X Factor is a Danish television music competition to find new singing talent. The fifth season premiered on 1 January 2012 on DR1, and ended on 23 March 2012 at Jyske Bank Boxen. Lise Rønne returned for her fourth season as host.
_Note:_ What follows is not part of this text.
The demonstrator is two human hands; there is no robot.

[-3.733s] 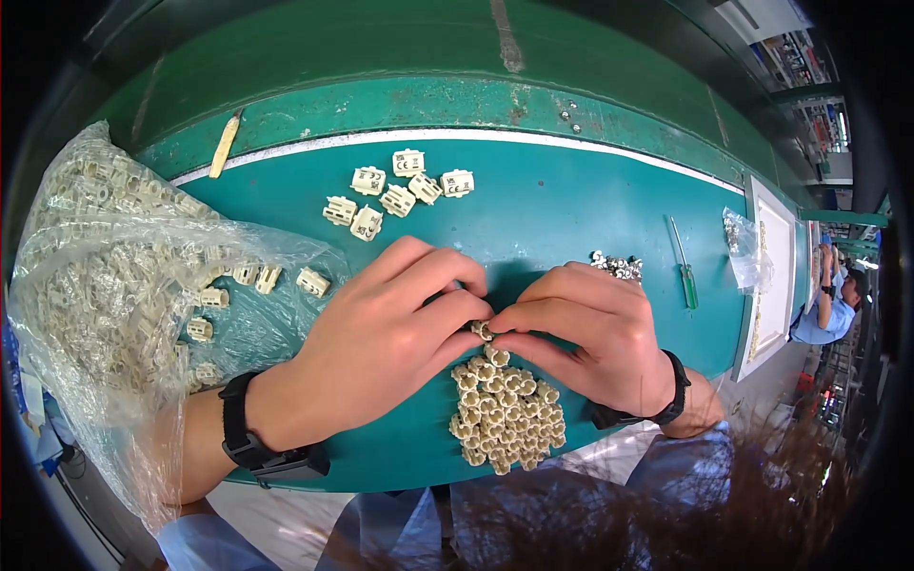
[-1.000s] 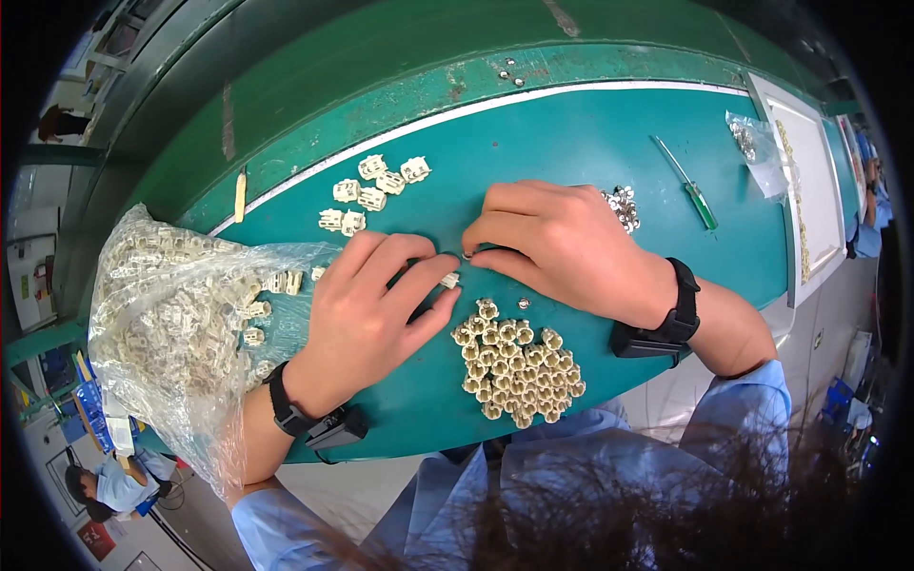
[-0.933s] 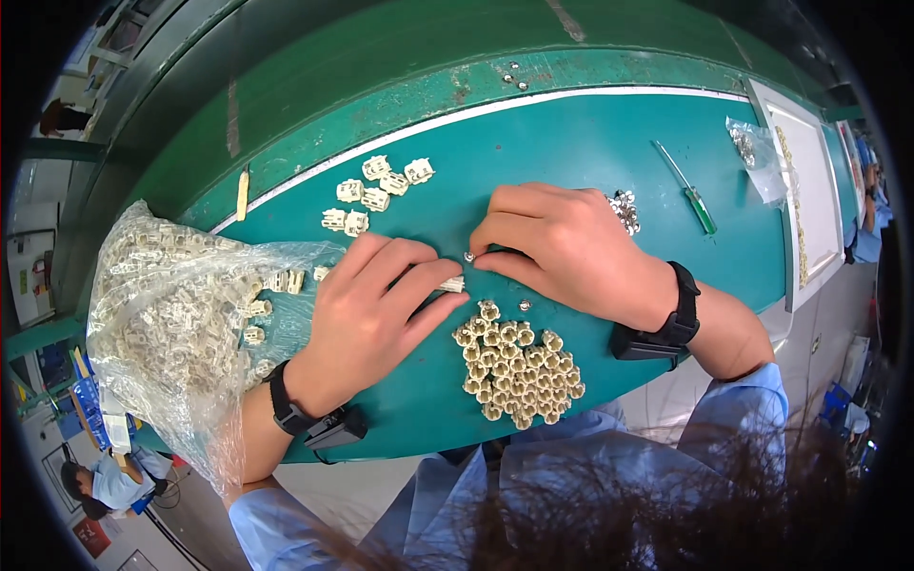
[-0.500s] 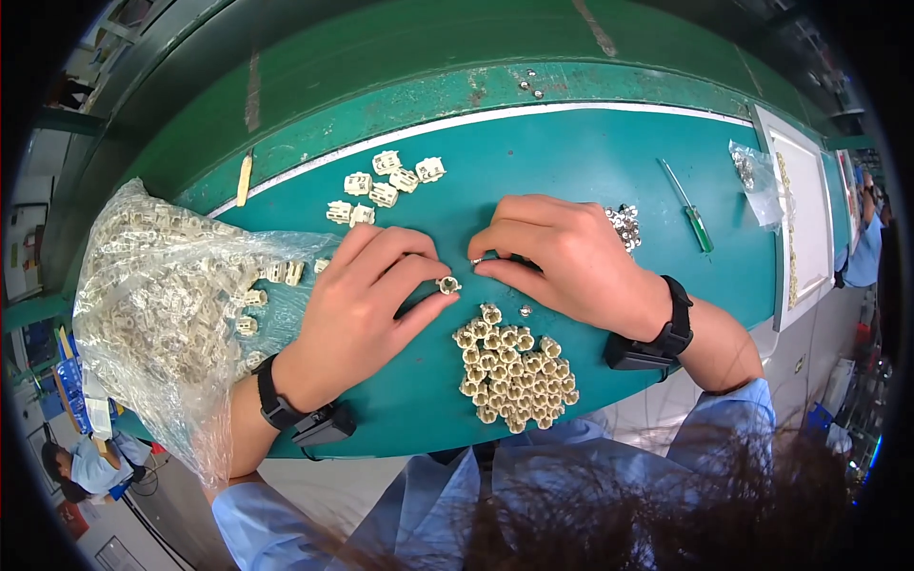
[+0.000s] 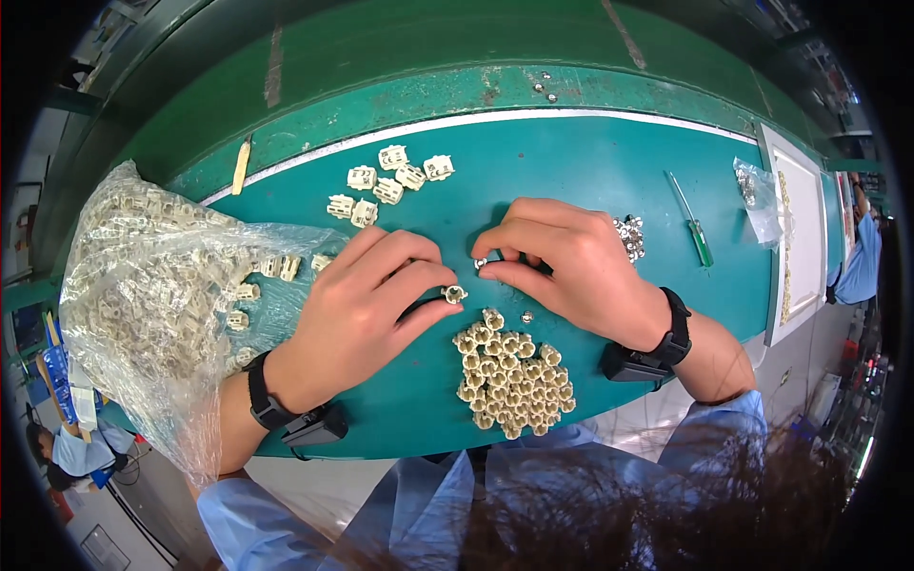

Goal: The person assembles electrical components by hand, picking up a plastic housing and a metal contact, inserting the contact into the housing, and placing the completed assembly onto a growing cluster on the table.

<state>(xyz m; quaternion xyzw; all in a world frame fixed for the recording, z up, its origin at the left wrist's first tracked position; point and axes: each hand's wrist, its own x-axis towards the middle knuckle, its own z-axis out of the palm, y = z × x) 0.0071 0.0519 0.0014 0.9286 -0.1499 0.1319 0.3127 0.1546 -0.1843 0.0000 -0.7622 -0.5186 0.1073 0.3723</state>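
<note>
My left hand (image 5: 371, 305) pinches a small cream plastic socket (image 5: 455, 295), its round opening turned up. Just across from it, my right hand (image 5: 571, 262) holds a small shiny metal clip (image 5: 480, 265) between thumb and forefinger. The socket and the clip are apart. Below my hands stands a tight cluster of cream sockets (image 5: 514, 381) with their openings upward. A single metal clip (image 5: 526, 317) lies between that cluster and my right hand. Behind my right hand is a pile of metal clips (image 5: 629, 236), partly hidden by it.
A clear plastic bag (image 5: 143, 285) full of cream sockets lies at left, some spilling from its mouth. Several loose sockets (image 5: 388, 190) lie at the back. At right are a green-handled screwdriver (image 5: 701, 243), a small bag of metal parts (image 5: 759, 200) and a white frame (image 5: 804, 219).
The view has shifted slightly. The clip in my right fingertips has turned and shows more plainly. My left hand still pinches the socket, now tipped a little differently.
</note>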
Thomas Blachman, Pernille Rosendahl and Cutfather returned for their respective fourth, third and second seasons.

==Judges and host==
On 12 September 2011 it was announced that Thomas Blachman, Pernille Rosendahl and Cutfather would all be returning as judges for season 5, along with Lise Rønne as host.

==Selection process==

===Auditions===
Auditions took place in Copenhagen and Århus.

===Superbootcamp===
Cutfather was given the Over 25s category, Rosendahl was given the 15–24s and Blachman was given the Groups.

===Bootcamp===
Cutfather was assisted by Kato in choosing his final three in the Over 25s category for the live shows; Rosendahl was assisted by Mattias Kolstrup in choosing her final three in the 15–24s category; and Blachman was assisted in choosing his final three in the Groups category by Dicte.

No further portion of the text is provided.